= What is being asked =
Go through the entries below and copy each line containing the word "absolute".
### Record set ###
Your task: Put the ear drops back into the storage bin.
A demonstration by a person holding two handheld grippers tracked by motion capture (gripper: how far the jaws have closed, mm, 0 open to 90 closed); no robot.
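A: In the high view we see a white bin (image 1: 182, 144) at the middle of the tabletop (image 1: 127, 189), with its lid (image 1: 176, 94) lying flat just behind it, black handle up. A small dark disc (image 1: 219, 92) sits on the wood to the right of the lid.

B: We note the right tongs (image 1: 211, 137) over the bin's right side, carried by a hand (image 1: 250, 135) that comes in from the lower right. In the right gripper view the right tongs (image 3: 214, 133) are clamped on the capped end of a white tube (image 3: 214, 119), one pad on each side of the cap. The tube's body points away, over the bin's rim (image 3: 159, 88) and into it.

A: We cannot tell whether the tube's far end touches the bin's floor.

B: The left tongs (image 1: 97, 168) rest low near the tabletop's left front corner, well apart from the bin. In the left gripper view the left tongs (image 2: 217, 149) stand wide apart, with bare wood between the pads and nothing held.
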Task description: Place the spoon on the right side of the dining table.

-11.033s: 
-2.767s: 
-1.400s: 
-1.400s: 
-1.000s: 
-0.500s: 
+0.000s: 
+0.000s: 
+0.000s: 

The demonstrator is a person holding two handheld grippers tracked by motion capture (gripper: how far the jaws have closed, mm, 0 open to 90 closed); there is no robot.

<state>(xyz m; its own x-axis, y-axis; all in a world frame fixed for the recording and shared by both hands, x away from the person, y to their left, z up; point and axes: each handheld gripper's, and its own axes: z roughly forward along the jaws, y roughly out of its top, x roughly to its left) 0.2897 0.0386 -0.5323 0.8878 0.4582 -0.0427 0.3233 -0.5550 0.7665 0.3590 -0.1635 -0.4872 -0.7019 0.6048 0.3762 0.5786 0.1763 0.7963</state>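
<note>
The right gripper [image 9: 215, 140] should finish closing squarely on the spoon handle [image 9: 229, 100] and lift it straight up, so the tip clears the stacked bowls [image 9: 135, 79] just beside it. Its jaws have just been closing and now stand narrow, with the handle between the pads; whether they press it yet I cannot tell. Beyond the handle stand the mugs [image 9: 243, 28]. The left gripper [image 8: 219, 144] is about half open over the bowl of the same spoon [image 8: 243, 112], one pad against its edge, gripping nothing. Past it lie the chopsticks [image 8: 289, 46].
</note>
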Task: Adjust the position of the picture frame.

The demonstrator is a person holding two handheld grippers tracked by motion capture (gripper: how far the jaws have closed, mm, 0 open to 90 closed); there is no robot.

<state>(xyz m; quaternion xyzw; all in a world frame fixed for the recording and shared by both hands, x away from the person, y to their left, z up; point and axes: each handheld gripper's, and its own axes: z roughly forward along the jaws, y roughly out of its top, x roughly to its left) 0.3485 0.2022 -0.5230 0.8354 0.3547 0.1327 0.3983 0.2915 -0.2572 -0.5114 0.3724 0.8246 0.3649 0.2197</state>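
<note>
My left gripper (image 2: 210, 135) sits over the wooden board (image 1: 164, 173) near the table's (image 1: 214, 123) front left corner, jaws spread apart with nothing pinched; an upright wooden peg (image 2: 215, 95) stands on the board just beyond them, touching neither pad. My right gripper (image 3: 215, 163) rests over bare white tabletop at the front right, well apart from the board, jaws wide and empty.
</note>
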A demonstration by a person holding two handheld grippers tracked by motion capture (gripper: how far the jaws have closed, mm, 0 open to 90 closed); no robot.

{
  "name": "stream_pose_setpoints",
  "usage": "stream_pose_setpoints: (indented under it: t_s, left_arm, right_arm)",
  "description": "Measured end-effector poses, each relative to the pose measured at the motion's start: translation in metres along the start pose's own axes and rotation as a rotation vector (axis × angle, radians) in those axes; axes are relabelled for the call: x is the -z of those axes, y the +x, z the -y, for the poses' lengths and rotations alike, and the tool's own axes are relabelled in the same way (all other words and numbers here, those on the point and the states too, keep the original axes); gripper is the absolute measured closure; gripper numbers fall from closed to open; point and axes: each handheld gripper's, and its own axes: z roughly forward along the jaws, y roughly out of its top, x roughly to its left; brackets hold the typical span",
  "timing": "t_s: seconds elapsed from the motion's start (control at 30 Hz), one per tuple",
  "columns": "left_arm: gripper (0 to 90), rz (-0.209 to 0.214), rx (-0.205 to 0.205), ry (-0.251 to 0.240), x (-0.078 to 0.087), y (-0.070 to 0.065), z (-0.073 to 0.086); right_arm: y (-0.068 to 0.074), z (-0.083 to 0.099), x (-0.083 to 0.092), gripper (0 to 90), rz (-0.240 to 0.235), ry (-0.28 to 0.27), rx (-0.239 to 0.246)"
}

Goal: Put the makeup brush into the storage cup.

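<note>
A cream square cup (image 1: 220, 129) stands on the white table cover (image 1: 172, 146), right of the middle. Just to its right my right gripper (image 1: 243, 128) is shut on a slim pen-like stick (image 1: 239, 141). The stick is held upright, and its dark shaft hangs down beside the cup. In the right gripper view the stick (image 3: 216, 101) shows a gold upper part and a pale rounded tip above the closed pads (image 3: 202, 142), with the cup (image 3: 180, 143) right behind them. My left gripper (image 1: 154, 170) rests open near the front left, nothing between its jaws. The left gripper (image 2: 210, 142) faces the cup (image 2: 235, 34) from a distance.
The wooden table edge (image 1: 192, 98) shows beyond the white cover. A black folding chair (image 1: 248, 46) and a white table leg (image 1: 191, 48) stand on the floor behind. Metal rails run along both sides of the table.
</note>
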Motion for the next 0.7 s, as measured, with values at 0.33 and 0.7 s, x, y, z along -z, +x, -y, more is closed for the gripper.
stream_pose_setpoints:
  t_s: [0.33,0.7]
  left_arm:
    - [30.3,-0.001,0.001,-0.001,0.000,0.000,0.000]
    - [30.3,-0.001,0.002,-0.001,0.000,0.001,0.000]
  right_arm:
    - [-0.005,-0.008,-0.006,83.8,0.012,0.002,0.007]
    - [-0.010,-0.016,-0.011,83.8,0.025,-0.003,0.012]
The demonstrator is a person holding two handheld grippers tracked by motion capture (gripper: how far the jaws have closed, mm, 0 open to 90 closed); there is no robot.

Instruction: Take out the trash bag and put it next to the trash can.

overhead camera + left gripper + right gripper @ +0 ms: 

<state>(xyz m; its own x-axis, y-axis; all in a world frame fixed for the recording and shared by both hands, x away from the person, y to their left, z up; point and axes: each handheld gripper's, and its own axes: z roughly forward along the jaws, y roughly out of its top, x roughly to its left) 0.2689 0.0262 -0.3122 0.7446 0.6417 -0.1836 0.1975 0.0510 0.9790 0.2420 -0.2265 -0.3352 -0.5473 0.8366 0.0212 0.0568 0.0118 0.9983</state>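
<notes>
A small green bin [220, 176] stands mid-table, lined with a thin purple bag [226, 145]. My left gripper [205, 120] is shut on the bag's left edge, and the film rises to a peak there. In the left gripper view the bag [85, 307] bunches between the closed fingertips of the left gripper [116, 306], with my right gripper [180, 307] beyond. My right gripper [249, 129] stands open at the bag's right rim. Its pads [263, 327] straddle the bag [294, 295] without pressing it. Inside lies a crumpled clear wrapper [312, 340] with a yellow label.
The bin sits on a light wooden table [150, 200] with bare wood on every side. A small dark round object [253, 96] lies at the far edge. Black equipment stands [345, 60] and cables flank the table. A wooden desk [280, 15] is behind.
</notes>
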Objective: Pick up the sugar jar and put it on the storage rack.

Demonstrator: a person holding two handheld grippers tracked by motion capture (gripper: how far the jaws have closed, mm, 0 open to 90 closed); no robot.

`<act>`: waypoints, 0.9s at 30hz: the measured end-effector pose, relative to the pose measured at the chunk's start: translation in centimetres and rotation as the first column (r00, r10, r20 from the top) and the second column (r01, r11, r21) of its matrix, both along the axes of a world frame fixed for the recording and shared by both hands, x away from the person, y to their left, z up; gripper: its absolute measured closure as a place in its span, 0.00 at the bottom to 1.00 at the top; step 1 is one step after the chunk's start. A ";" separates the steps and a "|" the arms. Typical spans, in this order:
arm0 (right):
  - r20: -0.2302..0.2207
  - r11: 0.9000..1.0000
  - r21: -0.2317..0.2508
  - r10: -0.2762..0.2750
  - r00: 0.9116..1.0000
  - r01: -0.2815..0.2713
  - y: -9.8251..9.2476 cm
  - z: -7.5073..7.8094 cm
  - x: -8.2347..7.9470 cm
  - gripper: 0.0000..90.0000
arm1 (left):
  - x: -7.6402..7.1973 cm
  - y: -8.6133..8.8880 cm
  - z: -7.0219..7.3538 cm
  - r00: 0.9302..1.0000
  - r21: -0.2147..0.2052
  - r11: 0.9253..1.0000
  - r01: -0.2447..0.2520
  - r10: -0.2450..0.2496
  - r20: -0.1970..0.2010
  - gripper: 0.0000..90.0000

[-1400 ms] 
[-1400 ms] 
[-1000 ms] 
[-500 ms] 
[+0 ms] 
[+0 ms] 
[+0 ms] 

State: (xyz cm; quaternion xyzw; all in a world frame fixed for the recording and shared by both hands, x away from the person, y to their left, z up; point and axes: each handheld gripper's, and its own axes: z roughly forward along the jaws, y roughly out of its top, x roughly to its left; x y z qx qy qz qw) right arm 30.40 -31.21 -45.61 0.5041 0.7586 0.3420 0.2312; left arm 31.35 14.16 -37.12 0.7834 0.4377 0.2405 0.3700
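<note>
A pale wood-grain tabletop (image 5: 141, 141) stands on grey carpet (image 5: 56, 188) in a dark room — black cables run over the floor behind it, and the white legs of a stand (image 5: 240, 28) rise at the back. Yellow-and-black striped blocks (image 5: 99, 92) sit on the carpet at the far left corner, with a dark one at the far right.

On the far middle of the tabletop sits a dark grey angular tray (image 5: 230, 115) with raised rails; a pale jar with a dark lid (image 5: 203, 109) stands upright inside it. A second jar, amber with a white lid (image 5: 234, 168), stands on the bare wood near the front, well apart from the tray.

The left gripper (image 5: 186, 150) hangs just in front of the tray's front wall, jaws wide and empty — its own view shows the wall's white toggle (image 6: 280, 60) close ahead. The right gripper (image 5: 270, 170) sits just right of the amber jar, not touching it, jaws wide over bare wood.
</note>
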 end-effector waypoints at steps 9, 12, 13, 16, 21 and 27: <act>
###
= Solved problem =
  "description": "Measured end-effector poses, each relative to the pose measured at the motion's start: translation in metres along the start pose's own axes and rotation as a rotation vector (axis × angle, radians) in those axes; axes are relabelled for the call: x is the -z of those axes, y the +x, z the -y, for the poses' lengths and rotations alike, and the tool's own axes are relabelled in the same way (all other words and numbers here, those on the point and the states too, keep the original axes); gripper is the absolute measured closure; gripper numbers fall from closed to open; point and axes: each handheld gripper's, and its own axes: z roughly forward along the jaws, y roughly out of its top, x roughly to its left; brackets hold the typical span",
`<act>`: waypoints, 0.9s at 30hz: the measured end-effector pose, relative to the pose measured at the chunk's start: translation in centimetres and rotation as the first column (r00, r10, r20 from the top) and the second column (r01, r11, r21) of its matrix, both along the axes of a world frame fixed for the recording and shared by both hands, x away from the person, y to their left, z up; gripper: its absolute measured closure as a place in its span, 0.00 at the bottom to 1.00 at the top; step 1 is one step after the chunk's start. A ";" separates the steps and a "|" the arms. Typical spans, in this order:

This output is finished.